モデルの鍵となるパラメーターは感染率だ。感染率は病気が感染者から未感染者へどの程度の速度で広がるかを決める。もう一つ重要なパラメーターは検出率だ。この二つのパラメーターは感染症が広がる過程で変化する。よく知られているように、韓国政府は感染症に直面していることを知ると、大規模な検査の拡大を行い、また強力な隔離手段を取った。こういった政策は検出率の増加と感染率の減少をもたらしたに違いない。これらの変化をモデルに組み込むことによって、いつどのようにこれらの値が変化したか推測することができる。以下が私の得た結果だ。

図(a)は感染率(beta)が時間と共にどのように変化したか示したものだ。最初は感染率がとても高く、0.4/日の指数的増加を示している。別の言い方をすると、毎日感染者の数が40%増加した。この値は25日目(2月の中頃)低下し始めたが、最低の値には50日後(3月初旬)になって近づいた。

図(b)は検出率を示している。30日後までは0と推定されている。これは、初めのうちからかなりの間、感染症は「レーダーに検出できないまま」広がっていったことを示唆している。だんだんと多くの人が病気になっていったが、社会は全体としてはまだそれに気付いていなかった。

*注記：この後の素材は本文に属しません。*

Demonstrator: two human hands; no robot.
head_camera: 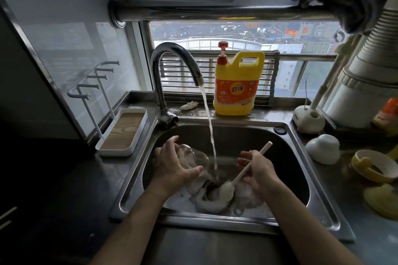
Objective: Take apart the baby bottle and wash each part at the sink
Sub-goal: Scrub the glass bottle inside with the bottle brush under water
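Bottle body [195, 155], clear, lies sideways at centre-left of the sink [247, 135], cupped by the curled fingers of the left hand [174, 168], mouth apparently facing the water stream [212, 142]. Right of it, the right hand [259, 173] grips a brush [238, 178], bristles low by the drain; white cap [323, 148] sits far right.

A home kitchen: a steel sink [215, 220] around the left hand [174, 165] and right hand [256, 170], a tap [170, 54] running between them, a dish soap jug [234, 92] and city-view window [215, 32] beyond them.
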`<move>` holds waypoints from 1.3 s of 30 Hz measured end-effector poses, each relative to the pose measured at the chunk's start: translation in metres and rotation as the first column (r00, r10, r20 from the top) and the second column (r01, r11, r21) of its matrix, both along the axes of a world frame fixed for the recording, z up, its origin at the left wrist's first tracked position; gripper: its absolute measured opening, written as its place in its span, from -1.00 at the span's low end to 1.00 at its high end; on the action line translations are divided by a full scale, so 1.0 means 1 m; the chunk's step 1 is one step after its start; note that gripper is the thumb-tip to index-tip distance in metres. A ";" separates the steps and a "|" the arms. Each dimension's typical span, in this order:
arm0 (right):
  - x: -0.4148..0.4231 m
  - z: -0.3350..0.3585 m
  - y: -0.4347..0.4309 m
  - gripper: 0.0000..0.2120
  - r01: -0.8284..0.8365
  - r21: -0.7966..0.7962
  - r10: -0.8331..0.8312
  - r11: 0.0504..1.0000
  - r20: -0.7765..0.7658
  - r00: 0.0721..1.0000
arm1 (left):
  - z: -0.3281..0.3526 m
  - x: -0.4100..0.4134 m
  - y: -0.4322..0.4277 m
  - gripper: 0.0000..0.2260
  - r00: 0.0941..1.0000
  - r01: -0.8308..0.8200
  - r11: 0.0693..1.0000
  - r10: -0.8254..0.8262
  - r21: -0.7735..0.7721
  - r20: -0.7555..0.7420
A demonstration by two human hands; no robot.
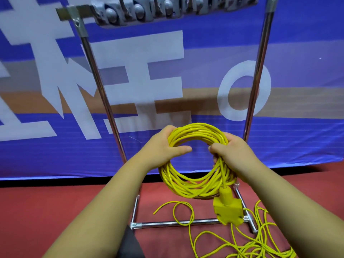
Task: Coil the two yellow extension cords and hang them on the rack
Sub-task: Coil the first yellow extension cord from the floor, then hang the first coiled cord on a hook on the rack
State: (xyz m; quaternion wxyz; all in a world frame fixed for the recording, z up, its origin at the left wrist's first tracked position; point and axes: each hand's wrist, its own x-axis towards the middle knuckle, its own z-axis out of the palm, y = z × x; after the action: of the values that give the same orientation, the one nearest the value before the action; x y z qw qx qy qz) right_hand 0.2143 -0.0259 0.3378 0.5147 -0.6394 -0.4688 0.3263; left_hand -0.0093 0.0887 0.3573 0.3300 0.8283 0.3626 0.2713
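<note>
Bright, even light fell from overhead, glinting on the rack's [96,75] chrome poles and laying a soft shadow across the banner [297,136], while the hooks [167,10] smeared with blur, the wide lens bowed the edges, and the cord [197,130] was crisp.

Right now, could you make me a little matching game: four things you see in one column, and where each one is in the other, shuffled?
Things
1. coiled cord
2. loose cord
3. socket block
4. hook bar

Places
A. hanging below the coil
B. tangled on the red floor
C. gripped by the left hand and right hand
D. across the top of the rack

Pairs: 1-C, 2-B, 3-A, 4-D
</note>
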 end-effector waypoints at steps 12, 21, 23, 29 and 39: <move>-0.050 0.135 0.038 -0.66 -0.205 0.227 0.144 0.952 0.258 0.955 | 0.108 -0.070 0.010 -0.87 0.959 -0.074 0.994 0.049 0.077 0.279; -0.092 0.245 0.082 -0.70 -0.193 0.306 0.038 0.932 0.446 0.894 | 0.226 -0.115 0.040 -0.87 0.940 -0.267 0.893 0.157 0.363 0.304; -0.094 0.269 0.092 -0.68 -0.200 0.317 -0.003 0.927 0.539 0.842 | 0.249 -0.119 0.045 -0.87 0.942 -0.274 0.878 0.165 0.392 0.291; -0.104 0.323 0.121 -0.70 -0.180 0.410 -0.198 0.894 0.723 0.662 | 0.314 -0.122 0.082 -0.89 0.948 -0.298 0.831 0.199 0.471 0.250; -0.106 0.356 0.171 -0.65 0.035 0.320 -0.312 0.947 0.887 0.341 | 0.340 -0.108 0.142 -0.88 0.958 -0.258 0.867 0.170 0.427 0.232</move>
State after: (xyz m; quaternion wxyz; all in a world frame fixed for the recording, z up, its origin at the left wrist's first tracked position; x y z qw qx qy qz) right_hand 0.1084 0.1452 0.6937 0.2658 -0.6887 -0.6413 -0.2094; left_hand -0.1176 0.2311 0.6975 0.1282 0.8075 0.3466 0.4597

韓国政府はCOVID-19の検査を2月初旬から始め、その規模は2月20日以降大幅に拡大された。これはモデルが予測する検出率の増加が開始した30日後とよく一致している。最終的には検出率は70%近くに達した。これは無症状の人々への徹底した検査が成功していることを示している。

つまり全体のところ、この韓国のデータの分析は、感染症の性質について我々が知っていることから考えると、とても有益である。技術的な文書の中で議論するいくつかの留意点があるが、モデルはとてもよく当てはまっていて、韓国政府の取った政策の効果を数値的に推測することを可能にしている。政策は大変効果的であった。将来の投稿では、私が中国について行った分析について報告したい。中国での状況はより複雑で、韓国での感染症の例よりモデルは結果と合致しない。しかし、それでもとても興味深く示唆的な洞察を得ることができる。お待ちいただきたい。


追記 (2020年3月23日21:00)技術的詳細とRスクリプトを私のGithubディレクトリに置いた。